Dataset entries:
--------
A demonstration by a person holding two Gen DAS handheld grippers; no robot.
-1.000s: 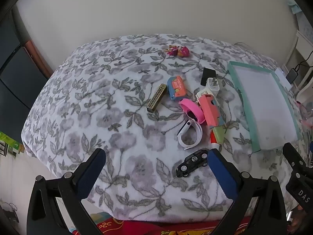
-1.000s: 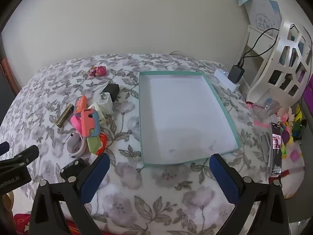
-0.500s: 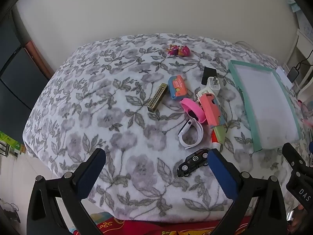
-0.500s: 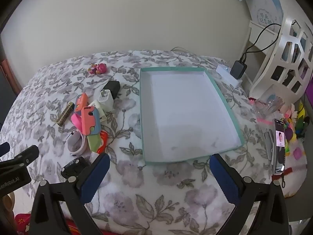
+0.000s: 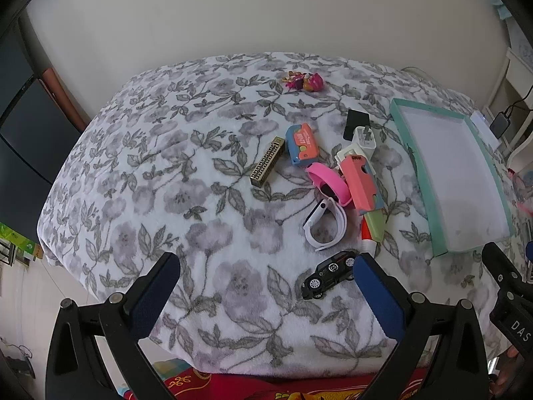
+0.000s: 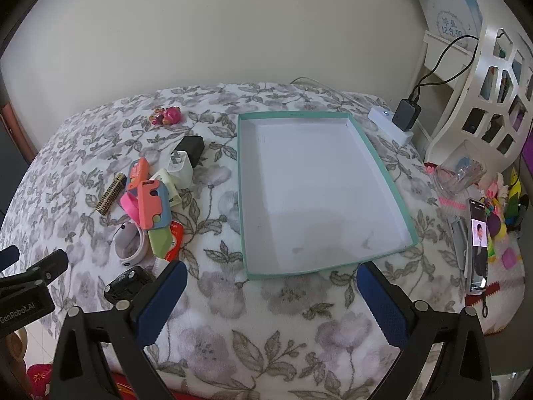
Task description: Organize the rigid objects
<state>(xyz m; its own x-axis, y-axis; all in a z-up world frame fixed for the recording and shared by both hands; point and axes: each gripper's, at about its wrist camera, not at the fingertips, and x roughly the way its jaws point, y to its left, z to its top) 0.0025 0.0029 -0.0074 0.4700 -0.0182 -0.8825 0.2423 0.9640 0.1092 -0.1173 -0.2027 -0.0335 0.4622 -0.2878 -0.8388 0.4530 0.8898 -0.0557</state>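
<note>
We hold our left gripper [image 5: 266, 276] above the near edge of a bed [image 5: 133, 200] covered in a grey floral blanket, its jaws wide apart and gripping nothing. Going left to right across the blanket, we first meet a gold patterned bar [image 5: 267, 161], its long axis running from near-left to far-right. Just beside it lies a blue and orange case [image 5: 301, 145], lying roughly front to back. Far behind, near the wall, sits a small pink toy figure [image 5: 304, 81]. Next comes a pink wristband [image 5: 328, 185] touching a white wristband [image 5: 324, 225] in front of it. A black toy car [image 5: 329, 275] lies nearest us, nose pointing right and slightly away, just inside the left gripper's right finger. A pink and blue folding toy [image 5: 361, 183] with a green tip lies lengthwise, pointing toward us, over a red and white piece. Behind it stand a white charger plug [image 5: 364, 138] and a black adapter [image 5: 357, 124]. Farther right, well apart from the clutter, a teal-rimmed tray [image 6: 241, 183] rests with its long axis running away from us. Our right gripper [image 6: 271, 290] hovers before the tray's near edge, jaws spread wide and holding nothing. A phone [image 6: 478, 245] lies at the far right.
</note>
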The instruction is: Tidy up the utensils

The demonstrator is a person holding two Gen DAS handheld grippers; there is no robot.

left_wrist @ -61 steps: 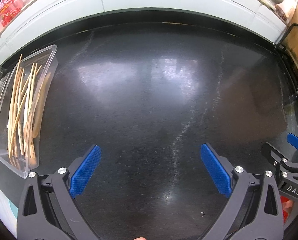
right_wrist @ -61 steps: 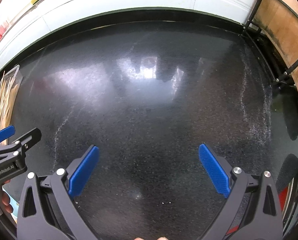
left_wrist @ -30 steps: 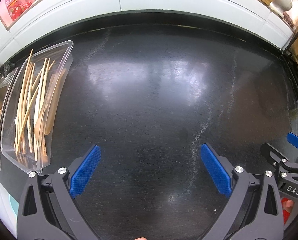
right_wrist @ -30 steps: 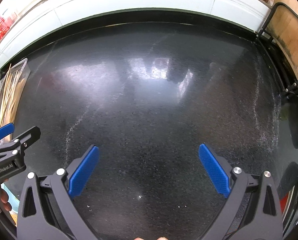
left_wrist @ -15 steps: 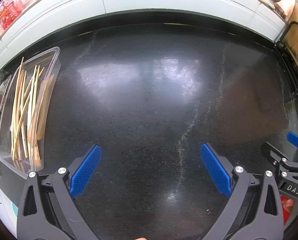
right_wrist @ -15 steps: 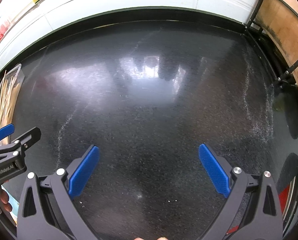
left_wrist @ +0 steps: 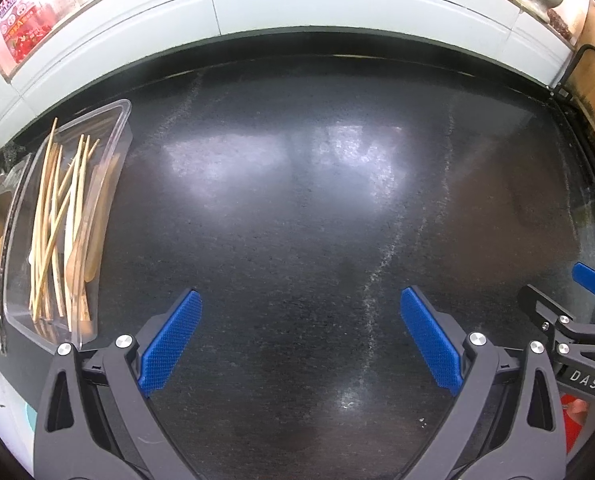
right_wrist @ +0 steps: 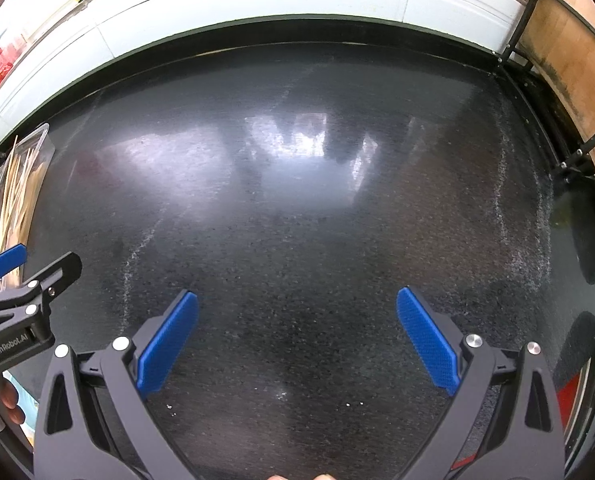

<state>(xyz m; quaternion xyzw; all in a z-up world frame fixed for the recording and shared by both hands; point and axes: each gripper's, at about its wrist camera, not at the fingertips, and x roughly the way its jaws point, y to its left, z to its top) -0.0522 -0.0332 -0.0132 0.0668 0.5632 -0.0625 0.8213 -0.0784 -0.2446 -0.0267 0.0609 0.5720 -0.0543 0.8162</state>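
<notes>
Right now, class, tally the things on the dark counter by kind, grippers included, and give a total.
Grippers: 2, left and right, both open
Clear tray: 1
Bundle of wooden sticks and utensils in it: 1, too tangled to count singly
Total: 4

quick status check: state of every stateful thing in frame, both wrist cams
left gripper: open, empty, over the bare counter.
right gripper: open, empty, over the bare counter.
clear plastic container: no lid on it, lying at the counter's left edge.
chopsticks: inside the container, loosely crossed, not aligned.
wooden spoons: inside the container, beside the chopsticks.
black counter: glossy, faint pale streaks.
</notes>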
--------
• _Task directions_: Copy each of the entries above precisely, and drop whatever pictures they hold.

• _Task result_:
A demonstration by a person holding two Gen DAS handheld grippers; no robot.
-1.000s: 
-1.000s: 
-0.500s: 
-0.500s: 
+0.000s: 
+0.000s: 
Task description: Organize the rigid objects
<state>(xyz m; its own x-axis, y-axis; all in a z-up world frame fixed for the recording and shared by both hands; point and axes: each gripper's, at about its wrist camera, not at the fingertips, and x roughly the way its jaws point, y to its left, z to its top) 0.0025 0.0029 -0.0074 0.4700 -0.0182 -0.8825 0.2423 0.9640 0.1092 -0.1173 -0.2027 -0.0335 0.4622 -0.2878 -0.8388 0.4530 0.8898 -0.0557</state>
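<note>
We hold our left gripper [image 5: 266, 276] above the near edge of a bed [image 5: 133, 200] covered in a grey floral blanket, its jaws wide apart and gripping nothing. Going left to right across the blanket, we first meet a gold patterned bar [image 5: 267, 161], its long axis running from near-left to far-right. Just beside it lies a blue and orange case [image 5: 301, 145], lying roughly front to back. Far behind, near the wall, sits a small pink toy figure [image 5: 304, 81]. Next comes a pink wristband [image 5: 328, 185] touching a white wristband [image 5: 324, 225] in front of it. A black toy car [image 5: 329, 275] lies nearest us, nose pointing right and slightly away, just inside the left gripper's right finger. A pink and blue folding toy [image 5: 361, 183] with a green tip lies lengthwise, pointing toward us, over a red and white piece. Behind it stand a white charger plug [image 5: 364, 138] and a black adapter [image 5: 357, 124]. Farther right, well apart from the clutter, a teal-rimmed tray [image 6: 241, 183] rests with its long axis running away from us. Our right gripper [image 6: 271, 290] hovers before the tray's near edge, jaws spread wide and holding nothing. A phone [image 6: 478, 245] lies at the far right.
</note>
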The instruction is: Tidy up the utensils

The demonstrator is a person holding two Gen DAS handheld grippers; there is no robot.

left_wrist @ -61 steps: 
right_wrist @ -61 steps: 
left_wrist @ -30 steps: 
right_wrist @ -30 steps: 
left_wrist @ -15 steps: 
right_wrist @ -15 steps: 
left_wrist @ +0 steps: 
right_wrist @ +0 steps: 

<state>(xyz m; quaternion xyzw; all in a z-up world frame fixed for the recording and shared by both hands; point and axes: each gripper's, at about its wrist camera, not at the fingertips, and x roughly the way its jaws point, y to its left, z to its top) -0.0522 -0.0332 -0.0132 0.0668 0.5632 -0.0625 0.8213 -0.0784 -0.2446 -0.0267 0.0609 0.5720 -0.0543 0.8162</state>
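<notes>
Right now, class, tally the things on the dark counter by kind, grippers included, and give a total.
Grippers: 2, left and right, both open
Clear tray: 1
Bundle of wooden sticks and utensils in it: 1, too tangled to count singly
Total: 4

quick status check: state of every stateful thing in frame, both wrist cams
left gripper: open, empty, over the bare counter.
right gripper: open, empty, over the bare counter.
clear plastic container: no lid on it, lying at the counter's left edge.
chopsticks: inside the container, loosely crossed, not aligned.
wooden spoons: inside the container, beside the chopsticks.
black counter: glossy, faint pale streaks.
</notes>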

The answer is complete.